### [GOAL OF THE EXERCISE]
What lines below contain the word "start"? Please pull each one out.

::: DATA :::

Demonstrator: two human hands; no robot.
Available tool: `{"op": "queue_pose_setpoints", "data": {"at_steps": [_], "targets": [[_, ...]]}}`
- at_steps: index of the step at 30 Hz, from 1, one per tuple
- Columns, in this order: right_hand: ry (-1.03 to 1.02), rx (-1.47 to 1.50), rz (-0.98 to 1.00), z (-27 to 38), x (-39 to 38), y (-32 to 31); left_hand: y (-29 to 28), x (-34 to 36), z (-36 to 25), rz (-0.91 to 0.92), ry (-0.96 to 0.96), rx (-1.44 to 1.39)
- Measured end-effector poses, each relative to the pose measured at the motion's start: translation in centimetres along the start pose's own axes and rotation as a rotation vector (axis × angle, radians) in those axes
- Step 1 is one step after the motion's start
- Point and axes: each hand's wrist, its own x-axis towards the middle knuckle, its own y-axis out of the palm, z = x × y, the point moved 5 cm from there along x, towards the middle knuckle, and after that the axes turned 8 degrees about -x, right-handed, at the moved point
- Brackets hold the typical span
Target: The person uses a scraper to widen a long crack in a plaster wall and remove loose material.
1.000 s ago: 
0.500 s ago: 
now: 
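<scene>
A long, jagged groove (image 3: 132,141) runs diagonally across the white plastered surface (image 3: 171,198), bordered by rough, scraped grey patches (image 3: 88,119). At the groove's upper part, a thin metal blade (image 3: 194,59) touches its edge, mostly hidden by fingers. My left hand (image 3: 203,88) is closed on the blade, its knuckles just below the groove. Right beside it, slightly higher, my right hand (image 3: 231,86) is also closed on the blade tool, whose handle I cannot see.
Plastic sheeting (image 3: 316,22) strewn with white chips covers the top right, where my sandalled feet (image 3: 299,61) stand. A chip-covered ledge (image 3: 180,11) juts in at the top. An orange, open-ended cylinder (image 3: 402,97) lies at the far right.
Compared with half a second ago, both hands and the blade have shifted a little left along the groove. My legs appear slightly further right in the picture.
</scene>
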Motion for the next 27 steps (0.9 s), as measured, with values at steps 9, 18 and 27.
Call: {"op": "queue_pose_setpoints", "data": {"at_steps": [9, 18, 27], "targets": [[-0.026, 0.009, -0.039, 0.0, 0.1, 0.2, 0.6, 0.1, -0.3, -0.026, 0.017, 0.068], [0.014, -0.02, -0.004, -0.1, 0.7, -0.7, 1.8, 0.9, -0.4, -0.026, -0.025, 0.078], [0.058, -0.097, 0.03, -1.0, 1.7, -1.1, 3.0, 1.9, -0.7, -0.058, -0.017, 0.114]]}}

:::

### [ANSWER BOX]
- Measured end-effector poses, each relative to the pose measured at the motion's start: translation in centimetres along the start pose's own axes and rotation as a rotation vector (axis × angle, radians) in those axes
- Step 1 is one step after the motion's start

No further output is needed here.